Hey, I think those are picketers.
Picketers? Even the people who get paid to go in there don’t want to go in there – that’s how terrible it is!

Give us more money, damnit, or we’ll shave the woolly mammoth!
Give us longer breaks for snacks, or we’ll burn the artifacts!
Make our paycheck more colossal, or we’ll poop on all the fossils!

Rules, Rules, Rules:

I’ll show you the ropes, and then we’re going to go under the ropes and TOUCH ALL THE STUFF.

Ugh, when I hear ‘Stay with the group,’ I leave the group.

Remember, kids, smiling is the new touching.

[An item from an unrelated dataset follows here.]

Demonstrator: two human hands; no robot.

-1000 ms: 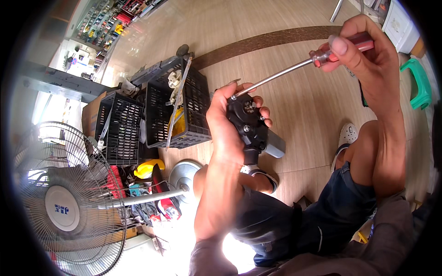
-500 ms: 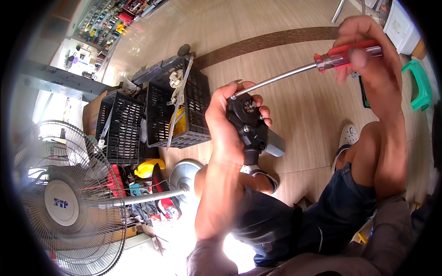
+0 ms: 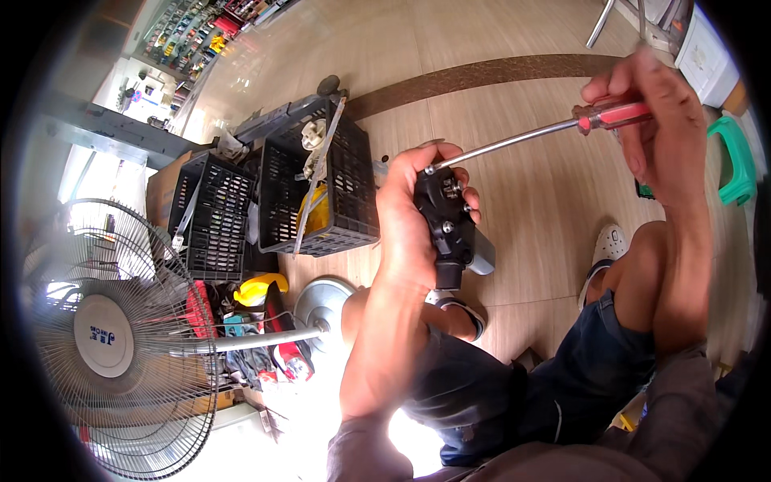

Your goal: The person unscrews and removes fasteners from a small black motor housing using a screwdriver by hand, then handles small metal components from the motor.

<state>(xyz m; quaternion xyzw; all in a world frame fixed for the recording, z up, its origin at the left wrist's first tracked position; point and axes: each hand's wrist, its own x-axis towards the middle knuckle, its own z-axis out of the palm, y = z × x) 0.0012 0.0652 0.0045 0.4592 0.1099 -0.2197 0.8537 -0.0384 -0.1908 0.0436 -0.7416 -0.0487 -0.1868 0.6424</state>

If you ignore history, you’ll be doomed to repeat it. And if you touch history, you’ll be suspended for six days.

And when you get to the pioneer exhibit, learn but don’t churn!

Did anyone else see the episode?

Did anyone else see the episode, cringe when plesiosaurs* were referred to as “the coolest dinosaur,” and then yell at the television that plesiosaurs were marine reptiles, not dinosaurs? No? Just me, then? Alrighty…

*Does anyone else’s spell check keep changing “plesiosaur” to “applesauce?”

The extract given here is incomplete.